Activity: Using the material below, print the line that contains "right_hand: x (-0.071", the line that contains "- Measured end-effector", and every line in between, exactly and nothing else.

**********

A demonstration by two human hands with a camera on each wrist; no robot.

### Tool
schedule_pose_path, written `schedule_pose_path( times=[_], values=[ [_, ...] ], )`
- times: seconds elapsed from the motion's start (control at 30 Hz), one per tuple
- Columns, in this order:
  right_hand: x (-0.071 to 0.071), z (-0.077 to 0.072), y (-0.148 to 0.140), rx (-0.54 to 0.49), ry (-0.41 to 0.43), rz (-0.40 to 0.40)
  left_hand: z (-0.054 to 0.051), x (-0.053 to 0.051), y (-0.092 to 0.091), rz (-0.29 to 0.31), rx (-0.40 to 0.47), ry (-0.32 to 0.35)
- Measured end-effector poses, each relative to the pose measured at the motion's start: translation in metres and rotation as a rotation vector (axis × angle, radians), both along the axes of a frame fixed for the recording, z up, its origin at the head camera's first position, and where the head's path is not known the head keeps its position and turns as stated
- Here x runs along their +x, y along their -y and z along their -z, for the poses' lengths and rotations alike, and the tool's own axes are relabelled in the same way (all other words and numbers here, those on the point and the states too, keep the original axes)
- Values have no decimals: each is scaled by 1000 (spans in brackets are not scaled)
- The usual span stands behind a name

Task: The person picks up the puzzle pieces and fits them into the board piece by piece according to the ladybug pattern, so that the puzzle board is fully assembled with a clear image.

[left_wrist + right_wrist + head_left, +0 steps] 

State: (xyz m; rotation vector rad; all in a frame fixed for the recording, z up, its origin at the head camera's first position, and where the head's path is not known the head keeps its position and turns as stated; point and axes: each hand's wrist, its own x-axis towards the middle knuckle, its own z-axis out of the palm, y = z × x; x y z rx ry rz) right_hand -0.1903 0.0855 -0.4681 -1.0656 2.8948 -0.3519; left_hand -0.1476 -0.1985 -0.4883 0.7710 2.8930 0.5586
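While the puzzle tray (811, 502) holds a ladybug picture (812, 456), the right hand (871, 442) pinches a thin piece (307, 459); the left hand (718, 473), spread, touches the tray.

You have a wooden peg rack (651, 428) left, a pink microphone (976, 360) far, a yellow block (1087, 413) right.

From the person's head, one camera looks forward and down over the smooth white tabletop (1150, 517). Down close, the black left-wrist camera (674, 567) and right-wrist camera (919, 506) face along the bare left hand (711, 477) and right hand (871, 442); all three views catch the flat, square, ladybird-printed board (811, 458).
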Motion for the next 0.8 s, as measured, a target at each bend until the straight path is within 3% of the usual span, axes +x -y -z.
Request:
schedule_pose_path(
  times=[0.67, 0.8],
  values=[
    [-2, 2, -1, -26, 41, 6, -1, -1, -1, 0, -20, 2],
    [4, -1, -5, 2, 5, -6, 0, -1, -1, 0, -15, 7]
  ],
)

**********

Result of the task:
  right_hand: x (-0.071 to 0.071), z (-0.077 to 0.072), y (-0.148 to 0.140), rx (-0.54 to 0.49), ry (-0.41 to 0.43), rz (-0.40 to 0.40)
  left_hand: z (-0.054 to 0.051), x (-0.053 to 0.051), y (-0.092 to 0.091), rz (-0.29 to 0.31), rx (-0.40 to 0.47), ry (-0.32 to 0.35)
- Measured end-effector poses, each relative to the pose measured at the motion's start: translation in metres and rotation as a rotation vector (axis × angle, radians), both along the axes of a frame fixed for the recording, z up, its origin at the head camera's first position, and where the head's path is not known the head keeps its position and turns as stated

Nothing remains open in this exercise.